* Directions *
From the line containing "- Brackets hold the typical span" to the line containing "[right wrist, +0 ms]" in the entries below, reproduce every line exactly, ends included. Nothing else belongs in the copy, and no pictures.

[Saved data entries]
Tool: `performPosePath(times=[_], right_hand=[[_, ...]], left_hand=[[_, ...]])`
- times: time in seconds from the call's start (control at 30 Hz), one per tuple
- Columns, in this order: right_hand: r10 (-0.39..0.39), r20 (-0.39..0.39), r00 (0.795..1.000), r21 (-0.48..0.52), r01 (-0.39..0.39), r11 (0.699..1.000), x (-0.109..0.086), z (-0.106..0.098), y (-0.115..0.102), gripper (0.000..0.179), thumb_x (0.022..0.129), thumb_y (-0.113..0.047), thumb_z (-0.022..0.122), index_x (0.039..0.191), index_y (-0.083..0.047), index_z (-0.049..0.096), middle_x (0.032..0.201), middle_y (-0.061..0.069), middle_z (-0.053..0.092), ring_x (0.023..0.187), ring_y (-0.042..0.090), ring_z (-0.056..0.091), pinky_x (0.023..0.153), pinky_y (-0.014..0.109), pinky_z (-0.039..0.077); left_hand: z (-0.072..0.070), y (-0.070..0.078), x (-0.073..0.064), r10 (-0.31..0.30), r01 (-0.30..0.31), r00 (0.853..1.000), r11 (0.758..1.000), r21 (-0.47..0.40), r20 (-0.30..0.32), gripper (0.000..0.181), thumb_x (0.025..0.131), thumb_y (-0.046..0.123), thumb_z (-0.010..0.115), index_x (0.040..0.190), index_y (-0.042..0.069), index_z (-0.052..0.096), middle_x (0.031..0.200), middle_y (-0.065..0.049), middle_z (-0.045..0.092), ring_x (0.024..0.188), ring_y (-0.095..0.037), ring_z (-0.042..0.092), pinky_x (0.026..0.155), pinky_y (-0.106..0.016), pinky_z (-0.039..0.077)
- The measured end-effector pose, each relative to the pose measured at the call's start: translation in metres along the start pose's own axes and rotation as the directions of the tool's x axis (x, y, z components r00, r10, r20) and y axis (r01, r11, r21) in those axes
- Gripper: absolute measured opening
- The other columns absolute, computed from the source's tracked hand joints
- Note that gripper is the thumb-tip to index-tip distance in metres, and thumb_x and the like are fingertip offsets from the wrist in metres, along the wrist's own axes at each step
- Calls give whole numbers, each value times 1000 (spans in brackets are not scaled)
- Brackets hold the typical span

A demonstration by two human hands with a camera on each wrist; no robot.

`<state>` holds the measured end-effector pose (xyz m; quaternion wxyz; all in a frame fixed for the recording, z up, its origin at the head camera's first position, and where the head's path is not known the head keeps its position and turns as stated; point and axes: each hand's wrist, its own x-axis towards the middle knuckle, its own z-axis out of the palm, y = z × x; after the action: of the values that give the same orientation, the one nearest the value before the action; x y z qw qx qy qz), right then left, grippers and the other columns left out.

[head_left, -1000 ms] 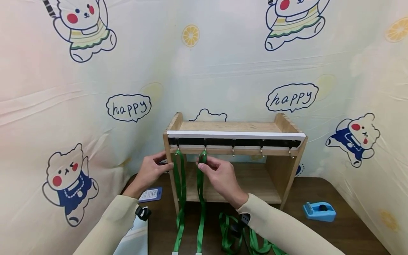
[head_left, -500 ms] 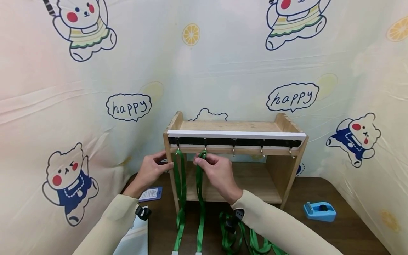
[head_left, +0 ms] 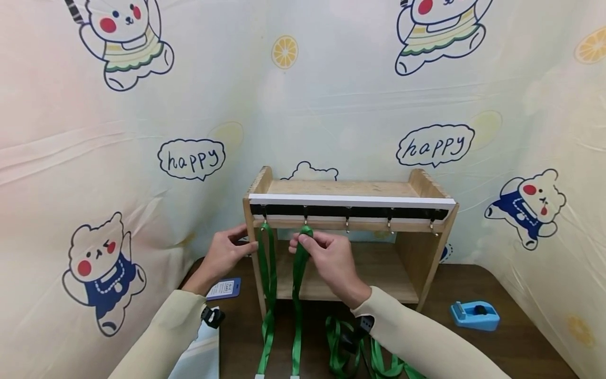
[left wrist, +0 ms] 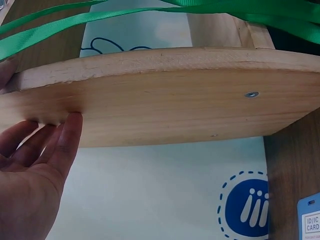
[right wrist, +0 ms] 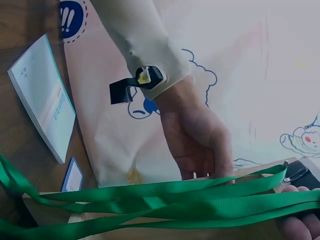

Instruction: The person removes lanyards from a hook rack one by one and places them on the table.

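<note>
A wooden shelf (head_left: pixel 341 188) carries a black strip (head_left: pixel 326 211) with several small metal hooks along its front. My left hand (head_left: pixel 224 258) grips the shelf's left side panel (left wrist: pixel 175 107), thumb at the front edge and fingertips against the outer face. Just below the second hook, my right hand (head_left: pixel 331 258) pinches the top of a green lanyard (head_left: pixel 298 284) between thumb and fingers. Whether its loop sits on the hook is hidden by the fingers. Another green lanyard (head_left: pixel 267 263) hangs from the first hook, close beside my left thumb.
More green lanyards (head_left: pixel 337 347) lie heaped on the dark table under my right forearm. A blue tape dispenser (head_left: pixel 475 315) stands at the right. Left of the shelf are a blue ID card holder (head_left: pixel 224 289) and a pale booklet (right wrist: pixel 44 97).
My right hand dips a little left, then shifts back right, with the lanyard's top between its fingers. My left hand stays on the side panel.
</note>
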<state>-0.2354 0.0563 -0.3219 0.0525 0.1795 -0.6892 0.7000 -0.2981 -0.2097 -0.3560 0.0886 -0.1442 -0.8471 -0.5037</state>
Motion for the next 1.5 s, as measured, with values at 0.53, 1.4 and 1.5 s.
performPosePath(times=[0.53, 1.4, 1.5], right_hand=[[-61, -44, 997, -2, 61, 998, -23, -22, 29, 26, 100, -24, 65, 114, -5, 75, 113, 15, 77, 102, 22, 77, 94, 32, 58], [167, 75, 983, 4, -168, 986, -81, -18, 78, 37, 98, -28, 67, 119, 2, 72, 112, 19, 76, 99, 21, 77, 89, 26, 59], [185, 103, 977, 46, -191, 981, -87, -15, 82, 36, 98, -25, 67, 120, 4, 71, 114, 22, 75, 100, 23, 77, 89, 27, 59]], left_hand=[[-1, 1, 0, -5, 5, 1000, 1000, -11, 14, 60, 93, 28, 73, 148, 11, 53, 144, -20, 59, 127, -37, 58, 99, -52, 56], [-2, 0, 0, 8, -8, 1000, 1000, -4, 13, 62, 94, 27, 73, 149, 10, 51, 144, -20, 59, 128, -38, 58, 99, -49, 57], [-2, 0, 0, 12, -12, 1000, 1000, 1, 11, 62, 94, 27, 73, 149, 9, 51, 143, -21, 59, 127, -37, 59, 98, -48, 58]])
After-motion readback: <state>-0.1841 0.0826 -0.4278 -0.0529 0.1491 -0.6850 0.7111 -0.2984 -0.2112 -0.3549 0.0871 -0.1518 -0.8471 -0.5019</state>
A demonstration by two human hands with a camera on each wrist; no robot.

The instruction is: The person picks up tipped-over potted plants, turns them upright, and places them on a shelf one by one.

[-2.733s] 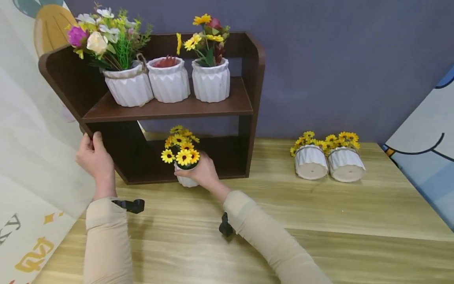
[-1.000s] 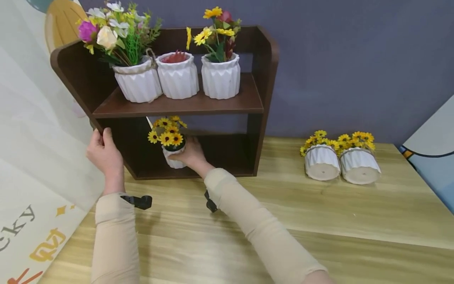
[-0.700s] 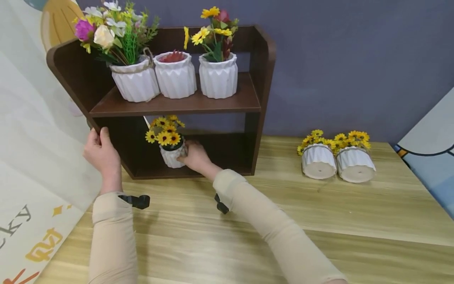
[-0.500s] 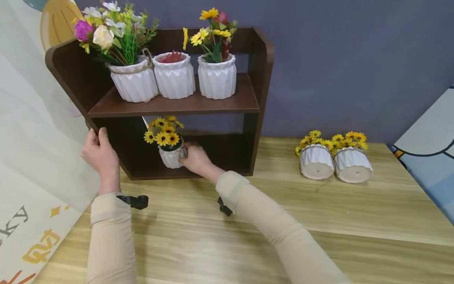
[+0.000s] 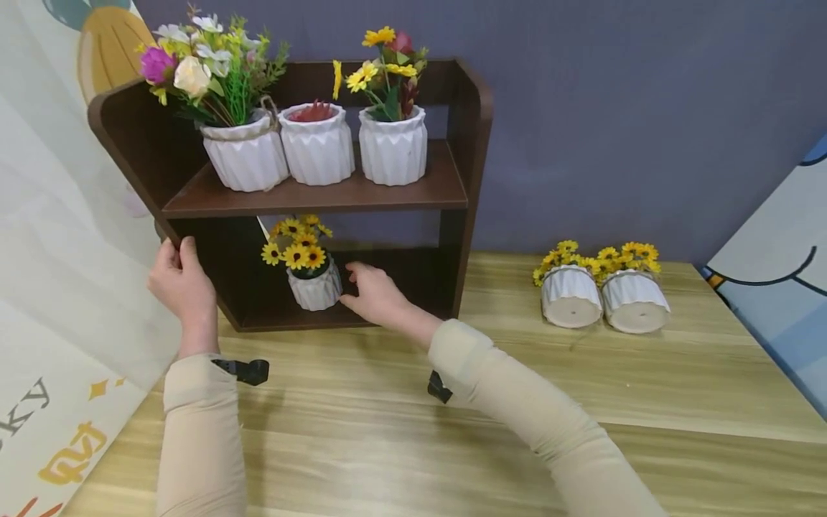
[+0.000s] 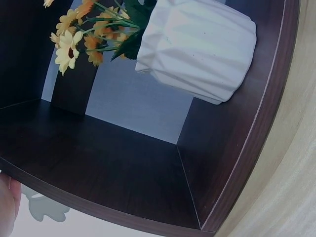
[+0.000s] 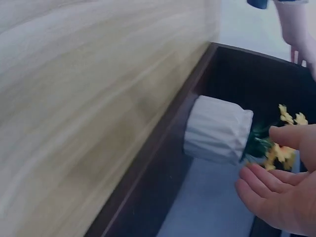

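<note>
A white pleated flowerpot with small yellow sunflowers stands upright on the lower level of a dark brown two-tier shelf, towards its left. Just right of the pot is my right hand, thumb and fingers spread and holding nothing. In the right wrist view the fingers are off the pot wall, beside its rim. My left hand grips the front edge of the shelf's left side panel between thumb and fingers. The left wrist view shows only a bit of that hand at the panel edge.
On the upper tier sit three white pots: a mixed bouquet, one with red spiky leaves and one with yellow flowers. Two sunflower pots lie tipped on the wooden table at right. A dark wall rises behind.
The right hand carried the sunflower pot from the shelf's front edge leftward onto the lower tier, then let go and drew back right. The left hand kept its grip on the side panel.
</note>
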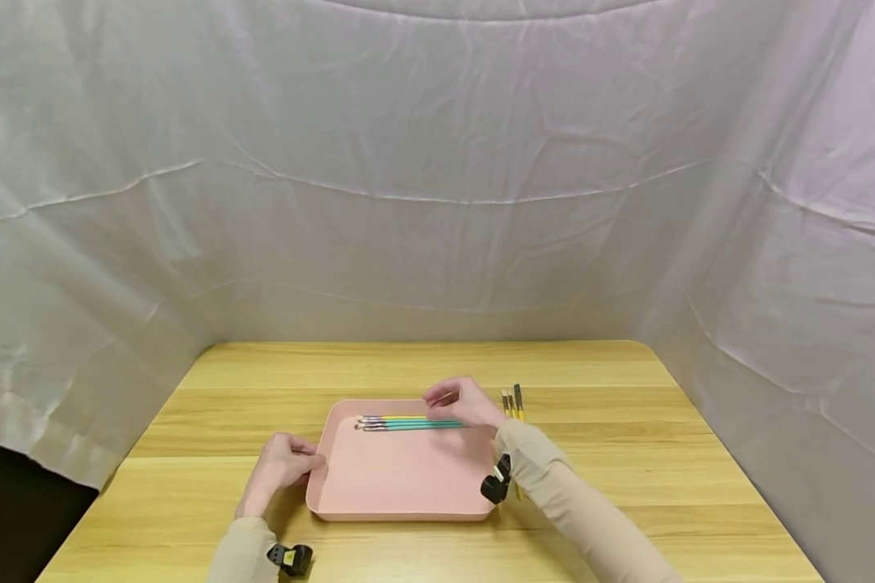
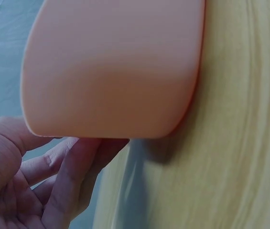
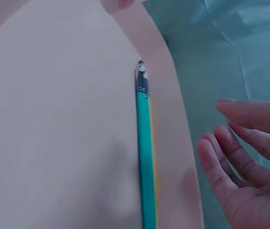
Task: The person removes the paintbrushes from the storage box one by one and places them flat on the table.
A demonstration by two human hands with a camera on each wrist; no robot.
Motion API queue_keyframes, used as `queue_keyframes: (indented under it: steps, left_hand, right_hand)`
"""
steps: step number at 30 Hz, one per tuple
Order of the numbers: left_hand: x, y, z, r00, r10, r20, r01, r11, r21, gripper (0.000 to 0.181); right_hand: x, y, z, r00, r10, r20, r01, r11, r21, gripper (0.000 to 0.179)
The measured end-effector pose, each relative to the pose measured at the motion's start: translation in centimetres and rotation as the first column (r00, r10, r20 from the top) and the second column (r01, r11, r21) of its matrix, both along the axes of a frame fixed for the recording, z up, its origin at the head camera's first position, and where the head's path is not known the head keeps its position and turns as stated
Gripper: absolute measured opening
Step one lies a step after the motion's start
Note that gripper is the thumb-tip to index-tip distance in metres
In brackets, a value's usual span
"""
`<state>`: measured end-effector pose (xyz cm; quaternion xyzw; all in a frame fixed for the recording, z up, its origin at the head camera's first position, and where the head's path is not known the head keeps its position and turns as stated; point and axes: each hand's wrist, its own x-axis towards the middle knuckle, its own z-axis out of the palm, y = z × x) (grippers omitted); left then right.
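A shallow pink tray [image 1: 394,486] lies on the table. My left hand [image 1: 279,470] grips its left rim, thumb and fingertips at the edge, as the left wrist view shows on the tray's wall [image 2: 115,71]. Along the far side inside the tray, several paintbrushes [image 1: 408,425] lie side by side, bristles to the left. Most have teal handles; a yellow handle [image 3: 155,167] shows beside the teal ones [image 3: 145,157]. Over the tray's far right part hovers my right hand [image 1: 463,402], fingers loosely bent, holding nothing; the brushes' right ends are partly hidden by it.
Right of the tray, three yellow-handled brushes [image 1: 514,402] lie on the wooden table [image 1: 649,470], partly covered by my right forearm. A light grey curtain [image 1: 423,243] hangs around the table's back and sides.
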<state>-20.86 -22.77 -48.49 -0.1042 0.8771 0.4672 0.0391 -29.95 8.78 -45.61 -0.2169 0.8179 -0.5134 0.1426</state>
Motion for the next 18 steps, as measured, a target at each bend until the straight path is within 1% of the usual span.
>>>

* Answer section *
- Brackets hold the typical span

A demonstration by two human hands with a camera on each wrist; no robot.

`<state>` holds the measured end-effector pose (xyz m; quaternion wxyz; all in a frame fixed for the recording, z up, its origin at the head camera's first position, and where the head's path is not known the head keeps its position and turns as stated; point and axes: each hand's wrist, its own x-axis towards the middle knuckle, its own z-axis out of the palm, y = z × x; after the action: of the values that give the same orientation, the one nearest the value before the action; x y z qw qx qy qz), right then left, grippers and the other columns left out.

[head_left, -1000 ms] 
[head_left, -500 ms] 
[head_left, +0 ms] 
[left wrist, +0 ms] 
[right wrist, +0 ms] 

Work on this exercise is now complete.